Non sono da escludere, poi, forme di controllo degli accessi attraverso sensori in grado di leggere codici e informazioni dallo schermo degli smartphone, e dunque una maggiore virtualizzazione di biglietti e abbonamenti. Il tifoso, intanto, dovrà abituarsi a file più lunghe per gli ingressi.
Si può facilmente ipotizzare che cambieranno anche le procedure per l’ingresso allo stadio, e almeno parzialmente le condizioni imposte dalle società per entrare in curva o in tribuna. Difficile per esempio che, almeno nei primi mesi dopo la riapertura degli impianti, gli steward effettueranno le rapide perquisizioni toccando le borse e le tasche per verificare l’assenza di oggetti proibiti.
Soprattutto, c’è da considerare l’obbligo di indossare le mascherine, che dovrebbe rimanere in vigore anche alla fine della quarantena. Se così effettivamente sarà, se dunque si potrà andare allo stadio solo con la mascherina, bisognerà aggiungere un’eccezione alle norme attuali che vietano di entrare negli impianti con accessori finalizzati al mascheramento del viso. Dal punto di vista della sicurezza, questo potrebbe indurre le società a vietare rigorosamente il cambio del nominativo sul biglietto.
La presumibile riduzione della capienza, poi, avrà delle conseguenze sugli abbonati soprattutto in settori a maggiore densità come le curve. Se bisogna occupare, per esempio, un seggiolino ogni due, circa la metà degli abbonati non potrà occupare il posto per cui ha pagato l’abbonamento. Ma nei termini e condizioni d’uso di biglietti e abbonamenti delle società, si fa già espresso riferimento alla possibilità di vedersi assegnato un posto diverso per per giustificati motivi organizzativi, di forza maggiore, per caso fortuito, di ordine pubblico, di sicurezza, per disposizioni di autorità pubbliche o sportive. La causa di forza maggiore, in questo caso, non sarebbe contestabile.
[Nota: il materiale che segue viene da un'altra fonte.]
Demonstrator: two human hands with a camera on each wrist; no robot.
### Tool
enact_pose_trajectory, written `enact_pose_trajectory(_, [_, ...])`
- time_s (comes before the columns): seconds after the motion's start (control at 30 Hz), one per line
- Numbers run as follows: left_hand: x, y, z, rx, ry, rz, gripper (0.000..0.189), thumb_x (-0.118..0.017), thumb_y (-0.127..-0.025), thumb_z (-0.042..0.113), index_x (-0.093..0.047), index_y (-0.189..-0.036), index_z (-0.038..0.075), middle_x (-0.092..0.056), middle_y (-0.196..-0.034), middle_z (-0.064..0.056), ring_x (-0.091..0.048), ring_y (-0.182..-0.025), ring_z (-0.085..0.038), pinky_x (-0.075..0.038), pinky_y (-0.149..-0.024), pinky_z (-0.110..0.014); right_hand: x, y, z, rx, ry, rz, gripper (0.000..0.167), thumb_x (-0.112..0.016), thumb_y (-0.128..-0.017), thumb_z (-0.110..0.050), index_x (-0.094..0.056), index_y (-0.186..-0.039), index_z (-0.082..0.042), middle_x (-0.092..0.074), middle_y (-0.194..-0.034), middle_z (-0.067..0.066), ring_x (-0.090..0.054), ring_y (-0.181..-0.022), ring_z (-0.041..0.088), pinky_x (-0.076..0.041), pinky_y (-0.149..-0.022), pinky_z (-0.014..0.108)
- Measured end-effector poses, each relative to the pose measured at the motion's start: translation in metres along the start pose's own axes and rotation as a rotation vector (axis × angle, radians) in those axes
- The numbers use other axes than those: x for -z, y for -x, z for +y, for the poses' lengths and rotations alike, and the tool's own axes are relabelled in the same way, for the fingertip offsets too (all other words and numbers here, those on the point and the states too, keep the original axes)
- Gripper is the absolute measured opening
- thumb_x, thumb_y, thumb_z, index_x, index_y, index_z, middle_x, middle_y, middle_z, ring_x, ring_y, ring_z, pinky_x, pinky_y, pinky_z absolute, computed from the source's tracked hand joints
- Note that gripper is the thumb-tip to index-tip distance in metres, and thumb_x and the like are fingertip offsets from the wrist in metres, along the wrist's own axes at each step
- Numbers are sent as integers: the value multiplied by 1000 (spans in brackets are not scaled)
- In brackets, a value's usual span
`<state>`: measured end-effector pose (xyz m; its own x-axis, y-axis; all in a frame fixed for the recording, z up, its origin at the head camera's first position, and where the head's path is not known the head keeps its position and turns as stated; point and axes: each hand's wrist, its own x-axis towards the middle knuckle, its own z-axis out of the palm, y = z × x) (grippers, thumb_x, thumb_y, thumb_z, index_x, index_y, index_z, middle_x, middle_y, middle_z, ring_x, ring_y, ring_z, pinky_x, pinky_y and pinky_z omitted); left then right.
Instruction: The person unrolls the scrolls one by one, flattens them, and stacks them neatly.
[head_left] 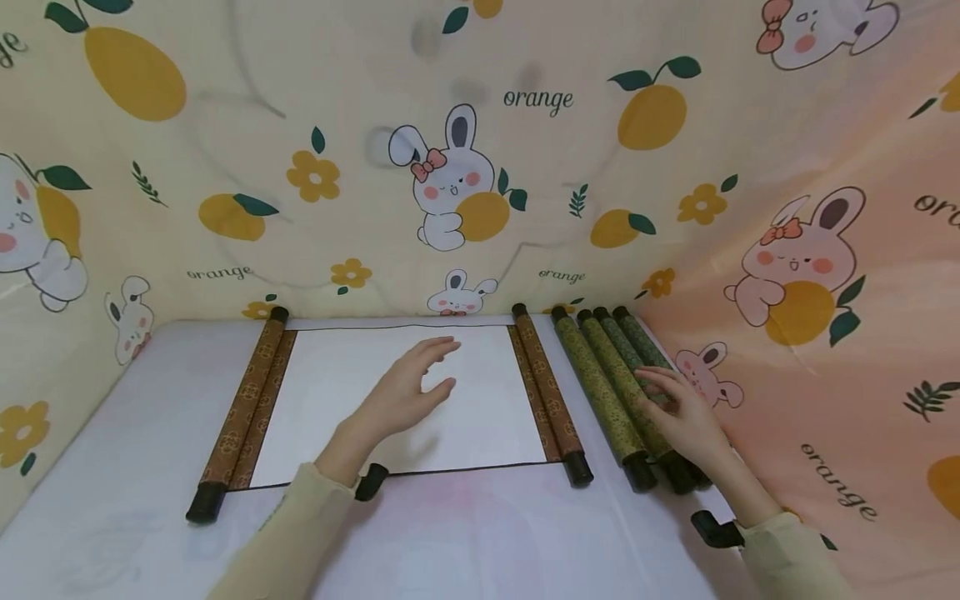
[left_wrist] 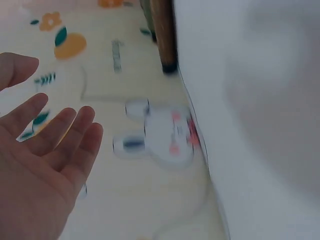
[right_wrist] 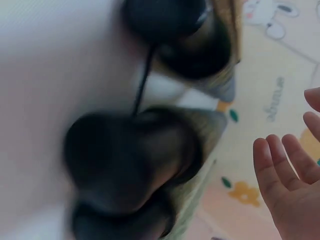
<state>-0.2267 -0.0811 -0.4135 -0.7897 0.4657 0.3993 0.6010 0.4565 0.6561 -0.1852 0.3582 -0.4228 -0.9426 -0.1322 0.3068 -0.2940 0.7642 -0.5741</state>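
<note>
A hanging scroll lies unrolled, its white sheet stretched between a brown patterned roller on the left and another brown roller on the right, each with black end knobs. Above the sheet hovers my left hand, fingers relaxed and holding nothing; the left wrist view shows its palm bare. My right hand is over several rolled green scrolls, overlapping the right-hand ones, its fingers loosely bent. In the right wrist view the fingers are spread with nothing gripped, beside blurred black scroll knobs.
A white-covered table carries everything. Behind it hangs a cream cloth printed with rabbits and oranges, and a pinkish cloth wall stands close to the green scrolls on the right. Black wrist mounts sit at both sleeves.
</note>
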Motion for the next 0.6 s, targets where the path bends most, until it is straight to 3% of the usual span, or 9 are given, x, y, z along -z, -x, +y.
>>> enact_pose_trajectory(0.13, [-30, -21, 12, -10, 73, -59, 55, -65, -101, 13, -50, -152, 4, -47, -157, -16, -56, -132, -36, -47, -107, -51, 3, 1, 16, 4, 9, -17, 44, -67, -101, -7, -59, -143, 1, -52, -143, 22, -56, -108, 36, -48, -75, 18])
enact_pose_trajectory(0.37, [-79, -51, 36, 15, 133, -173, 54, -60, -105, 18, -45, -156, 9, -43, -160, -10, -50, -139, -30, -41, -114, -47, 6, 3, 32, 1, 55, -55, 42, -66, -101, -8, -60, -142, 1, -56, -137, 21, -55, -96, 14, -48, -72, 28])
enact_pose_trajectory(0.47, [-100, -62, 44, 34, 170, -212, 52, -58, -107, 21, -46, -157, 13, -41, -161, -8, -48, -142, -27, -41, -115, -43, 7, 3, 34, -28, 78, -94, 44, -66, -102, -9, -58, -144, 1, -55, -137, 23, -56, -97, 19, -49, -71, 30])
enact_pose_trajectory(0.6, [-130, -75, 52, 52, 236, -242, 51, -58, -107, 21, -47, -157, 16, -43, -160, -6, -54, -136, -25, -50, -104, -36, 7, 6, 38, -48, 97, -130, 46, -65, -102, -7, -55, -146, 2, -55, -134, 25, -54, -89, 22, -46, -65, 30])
Dunque, quando gli stadi di calcio riapriranno, cambierà in maniera più o meno temporanea anche la geografia del tifo organizzato. E le società avranno di fronte due strade da percorrere insieme.
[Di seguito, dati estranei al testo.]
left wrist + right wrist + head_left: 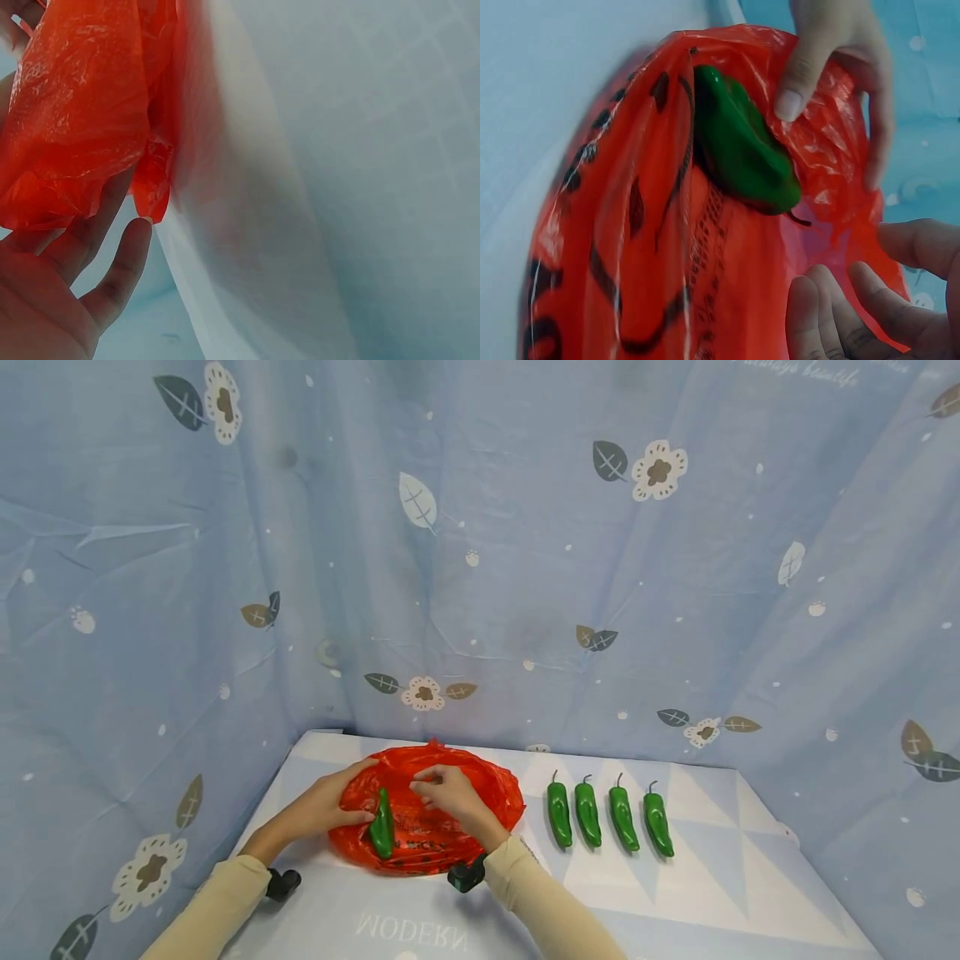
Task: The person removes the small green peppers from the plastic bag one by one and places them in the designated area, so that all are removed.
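Note:
A red plastic bag (504,789) with dark print lies spread at the left of the table. One green chili pepper (742,142) rests on the bag's left part, its thin stem showing in the right wrist view. My left hand (330,802) holds the bag's left side, thumb on the inner face near the pepper and fingers behind the plastic. Above the middle of the bag is my right hand (450,793), its fingers loosely bent with nothing between them. In the left wrist view, red plastic covers part of the left fingers (124,262).
Several green chili peppers (621,818) stand in a row right of the bag, stems pointing away. They lie on a white and pale blue patterned table cover (720,860). A blue curtain (510,568) with leaves and flowers closes off the back and sides.

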Motion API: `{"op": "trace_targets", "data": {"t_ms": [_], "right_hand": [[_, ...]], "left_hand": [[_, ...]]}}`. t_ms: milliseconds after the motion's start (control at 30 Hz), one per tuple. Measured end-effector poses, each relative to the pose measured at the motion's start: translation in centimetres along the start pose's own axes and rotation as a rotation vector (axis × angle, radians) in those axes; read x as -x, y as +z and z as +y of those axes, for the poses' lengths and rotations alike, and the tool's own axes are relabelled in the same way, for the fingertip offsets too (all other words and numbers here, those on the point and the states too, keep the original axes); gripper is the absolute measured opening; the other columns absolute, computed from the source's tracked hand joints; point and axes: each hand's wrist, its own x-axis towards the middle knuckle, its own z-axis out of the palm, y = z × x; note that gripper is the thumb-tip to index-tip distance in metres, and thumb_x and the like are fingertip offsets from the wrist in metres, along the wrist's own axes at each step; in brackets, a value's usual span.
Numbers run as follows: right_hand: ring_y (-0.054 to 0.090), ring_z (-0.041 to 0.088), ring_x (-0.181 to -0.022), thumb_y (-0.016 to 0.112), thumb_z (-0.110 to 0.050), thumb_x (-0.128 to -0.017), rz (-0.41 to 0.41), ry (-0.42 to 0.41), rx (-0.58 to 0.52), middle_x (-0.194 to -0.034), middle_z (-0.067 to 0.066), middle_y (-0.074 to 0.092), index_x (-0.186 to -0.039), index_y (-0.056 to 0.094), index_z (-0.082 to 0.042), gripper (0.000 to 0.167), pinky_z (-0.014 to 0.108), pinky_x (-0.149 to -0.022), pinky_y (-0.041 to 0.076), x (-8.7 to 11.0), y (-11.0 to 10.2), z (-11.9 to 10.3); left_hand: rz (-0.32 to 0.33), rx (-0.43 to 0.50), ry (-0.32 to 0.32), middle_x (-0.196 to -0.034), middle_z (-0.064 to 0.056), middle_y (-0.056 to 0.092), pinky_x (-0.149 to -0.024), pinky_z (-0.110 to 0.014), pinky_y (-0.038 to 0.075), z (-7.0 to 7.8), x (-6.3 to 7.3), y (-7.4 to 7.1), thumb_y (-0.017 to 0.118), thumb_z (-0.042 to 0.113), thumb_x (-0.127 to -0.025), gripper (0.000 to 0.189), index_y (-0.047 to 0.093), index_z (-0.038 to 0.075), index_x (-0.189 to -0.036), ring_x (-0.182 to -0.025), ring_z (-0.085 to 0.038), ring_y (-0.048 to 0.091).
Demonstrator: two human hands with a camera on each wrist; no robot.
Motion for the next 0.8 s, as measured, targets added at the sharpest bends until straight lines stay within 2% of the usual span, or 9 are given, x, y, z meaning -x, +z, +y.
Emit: {"op": "trace_targets", "data": {"t_ms": [167, 367, 600, 800], "right_hand": [[0.068, 0.033, -0.093, 0.075, -0.024, -0.095, 0.021, 0.020, 0.015, -0.101, 0.003, 0.067, -0.122, 0.069, -0.005, 0.034, 0.044, -0.088, 0.060, -0.4, 1.1, 0.1], [0.067, 0.030, -0.092, 0.076, -0.024, -0.095, 0.022, 0.047, 0.040, -0.099, 0.002, 0.067, -0.123, 0.067, -0.007, 0.034, 0.041, -0.085, 0.061, -0.8, 2.3, 0.7], [0.065, 0.025, -0.085, 0.076, -0.023, -0.094, 0.034, 0.049, 0.088, -0.097, 0.003, 0.066, -0.125, 0.066, -0.007, 0.036, 0.039, -0.079, 0.061, -1.3, 3.1, 0.7], [0.066, 0.026, -0.083, 0.076, -0.021, -0.095, 0.030, 0.045, 0.077, -0.098, 0.001, 0.066, -0.127, 0.064, -0.003, 0.039, 0.039, -0.079, 0.062, -1.6, 3.7, 0.8]], "left_hand": [[0.001, 0.006, -0.013, -0.149, -0.022, 0.052, -0.106, -0.065, 0.043, 0.1, 0.1, 0.0, 0.085, 0.028, -0.086, 0.089, 0.037, 0.006, -0.158, -0.133, -0.044, 0.052], [0.007, -0.007, 0.010, -0.147, -0.024, 0.053, -0.105, -0.065, 0.044, 0.0, 0.2, 0.0, 0.085, 0.028, -0.087, 0.088, 0.037, 0.002, -0.157, -0.131, -0.046, 0.053], [0.008, -0.010, -0.005, -0.149, -0.023, 0.052, -0.106, -0.066, 0.043, 0.0, 0.1, 0.1, 0.086, 0.030, -0.086, 0.090, 0.038, 0.005, -0.157, -0.134, -0.046, 0.051], [0.007, -0.012, 0.006, -0.149, -0.021, 0.052, -0.106, -0.065, 0.044, -0.1, 0.0, 0.2, 0.086, 0.029, -0.086, 0.090, 0.038, 0.005, -0.157, -0.133, -0.044, 0.052]]}}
Da un lato, ci si può aspettare l’introduzione o la maggiore implementazione di politiche pro-tifosi. Giocare in uno stadio vuoto non piace a nessuno, per cui è lecito supporre che i biglietti costeranno meno, che ci saranno più promozioni speciali e vantaggi per incentivare gli spettatori: sconti per i trasporti pubblici o per il parcheggio, per esempio.
Dall’altro, la quarantena sembra aver accelerato alcune tendenze destinate a trasformare lo sport in un prodotto da intrattenimento televisivo. Quindi il coinvolgimento emotivo dei tifosi passerà anche per la fornitura di contenuti ancora più mirati sui canali ufficiali dei club e sui profili social. Questo periodo ha anche messo in evidenza il grande potere, in termini di appeal, dei calciatori. Le dirette streaming con Dybala e Del Piero, Lukaku e Adriano, Ronaldo e il presidente della FIFA Infantino, spostano l’asse del rapporto con i fan. L’effetto superstar, l’attrazione per i grandi campioni, non motiva solo i comportamenti di chi guarda la partita. Muove l’attenzione, orienta l’emozione anche quando non si gioca. La centralità dei calciatori potrebbe spostare gli equilibri nei loro rapporti con le società al momento di discutere i contratti, e mettere i club, e dunque le leghe, in posizione di forza rispetto alle federazioni nell’indirizzo complessivo del calcio.
Di conseguenza, anche il modo di seguire il calcio potrebbe cambiare. Al tifo per la propria squadra, si aggiungeranno più livelli. Ci sarà una maggiore partecipazione emotiva per le superstar e insieme il piacere per il calcio in quanto tale, per il gioco, per l’evento che rappresenta la luce alla fine del tunnel. La grande sfida, per le società, è riuscire a tenere insieme una fanbase che obbedisce a leggi di attrazione così diverse fra loro. Il futuro del calcio passa anche da qui.